The response must contain every line below in which "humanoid" appears.

──────── Task material

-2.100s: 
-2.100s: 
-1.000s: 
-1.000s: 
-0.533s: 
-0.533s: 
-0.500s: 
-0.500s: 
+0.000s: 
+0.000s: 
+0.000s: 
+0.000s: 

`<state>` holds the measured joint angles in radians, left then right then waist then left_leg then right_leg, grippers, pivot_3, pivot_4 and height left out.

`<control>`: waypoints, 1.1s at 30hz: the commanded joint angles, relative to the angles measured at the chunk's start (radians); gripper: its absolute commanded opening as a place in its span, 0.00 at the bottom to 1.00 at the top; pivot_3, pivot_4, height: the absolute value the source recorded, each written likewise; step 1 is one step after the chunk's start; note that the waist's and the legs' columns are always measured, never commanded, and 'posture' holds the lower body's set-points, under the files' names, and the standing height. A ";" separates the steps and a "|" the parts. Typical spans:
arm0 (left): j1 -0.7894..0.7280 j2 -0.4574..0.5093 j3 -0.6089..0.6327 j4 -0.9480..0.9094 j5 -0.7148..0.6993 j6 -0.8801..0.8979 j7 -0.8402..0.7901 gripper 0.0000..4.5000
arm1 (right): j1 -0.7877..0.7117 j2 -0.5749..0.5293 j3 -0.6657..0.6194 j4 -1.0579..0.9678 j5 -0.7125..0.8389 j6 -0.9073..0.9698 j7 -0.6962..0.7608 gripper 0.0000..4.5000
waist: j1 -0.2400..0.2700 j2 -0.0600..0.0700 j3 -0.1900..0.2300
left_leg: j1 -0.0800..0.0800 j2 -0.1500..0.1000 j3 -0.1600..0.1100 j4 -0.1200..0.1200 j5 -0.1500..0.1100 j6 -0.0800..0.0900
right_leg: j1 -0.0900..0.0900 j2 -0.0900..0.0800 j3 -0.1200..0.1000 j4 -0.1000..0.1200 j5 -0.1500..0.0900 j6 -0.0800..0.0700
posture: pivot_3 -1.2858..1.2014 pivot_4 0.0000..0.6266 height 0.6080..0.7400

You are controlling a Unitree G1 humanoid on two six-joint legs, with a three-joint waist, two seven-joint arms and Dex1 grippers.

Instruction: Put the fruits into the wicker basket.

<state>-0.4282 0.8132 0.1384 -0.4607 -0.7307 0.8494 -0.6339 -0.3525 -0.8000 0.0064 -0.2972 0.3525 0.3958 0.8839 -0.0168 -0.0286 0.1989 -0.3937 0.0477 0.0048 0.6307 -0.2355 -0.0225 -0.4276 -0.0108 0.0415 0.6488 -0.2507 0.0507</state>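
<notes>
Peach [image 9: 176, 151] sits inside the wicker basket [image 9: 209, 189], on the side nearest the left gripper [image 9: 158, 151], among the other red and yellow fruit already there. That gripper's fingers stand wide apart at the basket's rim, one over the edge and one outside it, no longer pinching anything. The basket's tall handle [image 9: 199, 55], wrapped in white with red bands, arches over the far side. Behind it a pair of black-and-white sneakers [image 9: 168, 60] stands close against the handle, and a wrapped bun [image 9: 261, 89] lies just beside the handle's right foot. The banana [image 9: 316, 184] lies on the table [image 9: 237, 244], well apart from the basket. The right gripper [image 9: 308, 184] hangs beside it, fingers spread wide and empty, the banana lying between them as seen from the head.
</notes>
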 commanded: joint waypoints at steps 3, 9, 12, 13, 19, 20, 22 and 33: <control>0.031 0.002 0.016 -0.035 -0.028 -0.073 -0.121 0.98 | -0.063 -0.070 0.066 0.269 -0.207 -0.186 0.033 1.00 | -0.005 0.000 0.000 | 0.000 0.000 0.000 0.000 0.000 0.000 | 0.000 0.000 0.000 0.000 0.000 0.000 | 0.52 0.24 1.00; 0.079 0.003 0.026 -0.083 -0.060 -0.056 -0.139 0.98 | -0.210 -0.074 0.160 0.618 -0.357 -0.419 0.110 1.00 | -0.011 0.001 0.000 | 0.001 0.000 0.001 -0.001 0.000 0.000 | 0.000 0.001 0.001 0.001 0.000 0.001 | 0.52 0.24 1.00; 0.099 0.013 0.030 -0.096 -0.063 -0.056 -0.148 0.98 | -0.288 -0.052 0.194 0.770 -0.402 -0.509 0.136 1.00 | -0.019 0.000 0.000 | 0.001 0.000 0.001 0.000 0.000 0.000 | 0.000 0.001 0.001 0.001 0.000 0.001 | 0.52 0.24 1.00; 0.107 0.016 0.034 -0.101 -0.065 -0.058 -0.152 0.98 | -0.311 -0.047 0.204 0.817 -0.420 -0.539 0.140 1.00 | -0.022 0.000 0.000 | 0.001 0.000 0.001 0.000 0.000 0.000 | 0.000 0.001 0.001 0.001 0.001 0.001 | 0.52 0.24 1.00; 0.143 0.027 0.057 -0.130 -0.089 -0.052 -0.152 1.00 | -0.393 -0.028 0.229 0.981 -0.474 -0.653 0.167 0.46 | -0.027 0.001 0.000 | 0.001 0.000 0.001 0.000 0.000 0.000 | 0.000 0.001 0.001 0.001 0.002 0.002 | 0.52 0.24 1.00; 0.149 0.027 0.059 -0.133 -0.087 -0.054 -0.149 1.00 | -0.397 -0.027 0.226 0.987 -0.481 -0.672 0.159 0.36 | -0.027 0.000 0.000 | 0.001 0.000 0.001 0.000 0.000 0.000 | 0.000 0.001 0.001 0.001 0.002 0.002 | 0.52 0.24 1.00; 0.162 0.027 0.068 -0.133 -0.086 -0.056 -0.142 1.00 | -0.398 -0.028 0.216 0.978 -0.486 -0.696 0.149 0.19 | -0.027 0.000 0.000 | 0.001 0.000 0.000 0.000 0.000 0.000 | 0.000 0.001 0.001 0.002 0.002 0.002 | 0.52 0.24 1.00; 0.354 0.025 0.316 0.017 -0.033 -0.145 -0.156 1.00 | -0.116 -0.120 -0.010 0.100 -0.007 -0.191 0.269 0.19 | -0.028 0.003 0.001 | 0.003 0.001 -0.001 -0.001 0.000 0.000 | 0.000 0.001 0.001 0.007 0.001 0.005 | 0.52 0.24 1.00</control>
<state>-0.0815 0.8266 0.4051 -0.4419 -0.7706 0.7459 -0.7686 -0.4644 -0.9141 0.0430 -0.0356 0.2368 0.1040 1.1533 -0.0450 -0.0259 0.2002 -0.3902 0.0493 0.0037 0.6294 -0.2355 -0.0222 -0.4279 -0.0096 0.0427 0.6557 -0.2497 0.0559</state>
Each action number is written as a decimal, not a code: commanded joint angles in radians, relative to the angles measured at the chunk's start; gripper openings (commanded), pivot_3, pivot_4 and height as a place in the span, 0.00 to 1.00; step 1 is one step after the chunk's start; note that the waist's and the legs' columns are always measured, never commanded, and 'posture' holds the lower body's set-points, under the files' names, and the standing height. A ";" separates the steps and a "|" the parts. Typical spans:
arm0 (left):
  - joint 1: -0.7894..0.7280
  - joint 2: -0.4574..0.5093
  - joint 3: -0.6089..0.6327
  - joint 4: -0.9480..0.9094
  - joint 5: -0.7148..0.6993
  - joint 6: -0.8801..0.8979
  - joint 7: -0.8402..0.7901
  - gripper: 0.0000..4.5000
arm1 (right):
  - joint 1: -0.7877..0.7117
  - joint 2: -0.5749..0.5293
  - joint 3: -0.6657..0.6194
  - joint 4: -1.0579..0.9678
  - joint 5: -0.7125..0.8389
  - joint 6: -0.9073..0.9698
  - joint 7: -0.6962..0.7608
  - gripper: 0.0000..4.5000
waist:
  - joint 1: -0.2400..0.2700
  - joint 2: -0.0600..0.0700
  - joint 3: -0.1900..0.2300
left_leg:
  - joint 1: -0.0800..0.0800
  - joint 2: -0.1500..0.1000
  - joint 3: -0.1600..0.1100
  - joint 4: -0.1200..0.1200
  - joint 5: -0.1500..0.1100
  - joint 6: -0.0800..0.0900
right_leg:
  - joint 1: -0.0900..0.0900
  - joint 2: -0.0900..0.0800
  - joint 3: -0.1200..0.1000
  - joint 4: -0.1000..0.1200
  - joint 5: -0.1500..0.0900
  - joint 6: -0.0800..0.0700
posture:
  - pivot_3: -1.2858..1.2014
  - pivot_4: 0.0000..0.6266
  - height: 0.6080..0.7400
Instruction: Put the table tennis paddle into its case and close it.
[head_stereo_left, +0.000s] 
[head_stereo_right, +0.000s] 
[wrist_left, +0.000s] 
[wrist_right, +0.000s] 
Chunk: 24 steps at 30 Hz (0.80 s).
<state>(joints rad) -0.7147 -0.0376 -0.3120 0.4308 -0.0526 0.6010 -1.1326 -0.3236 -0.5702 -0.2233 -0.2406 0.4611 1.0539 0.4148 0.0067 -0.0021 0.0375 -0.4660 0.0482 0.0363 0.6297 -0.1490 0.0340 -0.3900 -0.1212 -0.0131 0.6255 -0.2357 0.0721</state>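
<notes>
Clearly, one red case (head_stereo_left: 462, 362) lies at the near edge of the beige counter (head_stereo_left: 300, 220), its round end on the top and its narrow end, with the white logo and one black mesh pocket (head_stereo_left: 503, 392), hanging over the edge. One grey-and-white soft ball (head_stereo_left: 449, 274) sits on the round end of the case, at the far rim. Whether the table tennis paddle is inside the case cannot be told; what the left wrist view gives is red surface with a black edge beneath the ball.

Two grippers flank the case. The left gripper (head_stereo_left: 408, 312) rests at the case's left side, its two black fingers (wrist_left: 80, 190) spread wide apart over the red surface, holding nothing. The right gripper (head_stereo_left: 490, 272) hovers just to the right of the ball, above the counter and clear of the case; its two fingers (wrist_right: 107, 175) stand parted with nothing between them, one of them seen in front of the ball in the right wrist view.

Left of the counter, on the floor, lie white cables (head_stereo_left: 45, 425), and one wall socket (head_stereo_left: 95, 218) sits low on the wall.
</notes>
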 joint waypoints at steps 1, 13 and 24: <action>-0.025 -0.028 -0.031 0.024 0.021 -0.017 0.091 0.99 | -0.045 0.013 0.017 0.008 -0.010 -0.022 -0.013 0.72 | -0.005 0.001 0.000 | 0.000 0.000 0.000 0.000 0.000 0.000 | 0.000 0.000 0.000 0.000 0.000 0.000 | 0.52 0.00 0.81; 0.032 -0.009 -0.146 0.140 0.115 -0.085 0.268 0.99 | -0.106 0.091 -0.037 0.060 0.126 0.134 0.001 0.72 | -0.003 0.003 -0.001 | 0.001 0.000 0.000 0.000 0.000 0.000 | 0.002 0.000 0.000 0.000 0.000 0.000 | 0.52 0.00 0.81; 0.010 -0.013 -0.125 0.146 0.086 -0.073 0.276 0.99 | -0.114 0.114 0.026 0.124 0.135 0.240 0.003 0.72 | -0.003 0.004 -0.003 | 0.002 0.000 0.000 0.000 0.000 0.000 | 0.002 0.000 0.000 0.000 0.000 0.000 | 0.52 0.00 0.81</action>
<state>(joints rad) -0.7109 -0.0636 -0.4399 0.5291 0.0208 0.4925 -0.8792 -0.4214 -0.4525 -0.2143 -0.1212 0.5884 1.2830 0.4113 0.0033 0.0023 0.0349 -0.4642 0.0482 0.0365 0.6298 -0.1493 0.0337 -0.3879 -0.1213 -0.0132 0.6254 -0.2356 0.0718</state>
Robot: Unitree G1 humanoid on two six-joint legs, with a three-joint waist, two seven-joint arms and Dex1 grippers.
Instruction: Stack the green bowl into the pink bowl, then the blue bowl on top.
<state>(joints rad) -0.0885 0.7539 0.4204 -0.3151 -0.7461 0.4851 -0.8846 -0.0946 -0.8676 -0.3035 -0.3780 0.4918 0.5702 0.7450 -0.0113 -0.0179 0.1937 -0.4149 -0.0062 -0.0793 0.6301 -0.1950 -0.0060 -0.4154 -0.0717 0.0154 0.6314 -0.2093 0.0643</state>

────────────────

Exercise solution
You are controlling a Unitree G1 humanoid on two six-joint legs, with a three-joint waist, two seven-joint arms and Dex1 grippers.
Robot: Unitree G1 humanoid on two six-joint legs, with a three-joint waist, two seven-joint arms and Dex1 grippers.

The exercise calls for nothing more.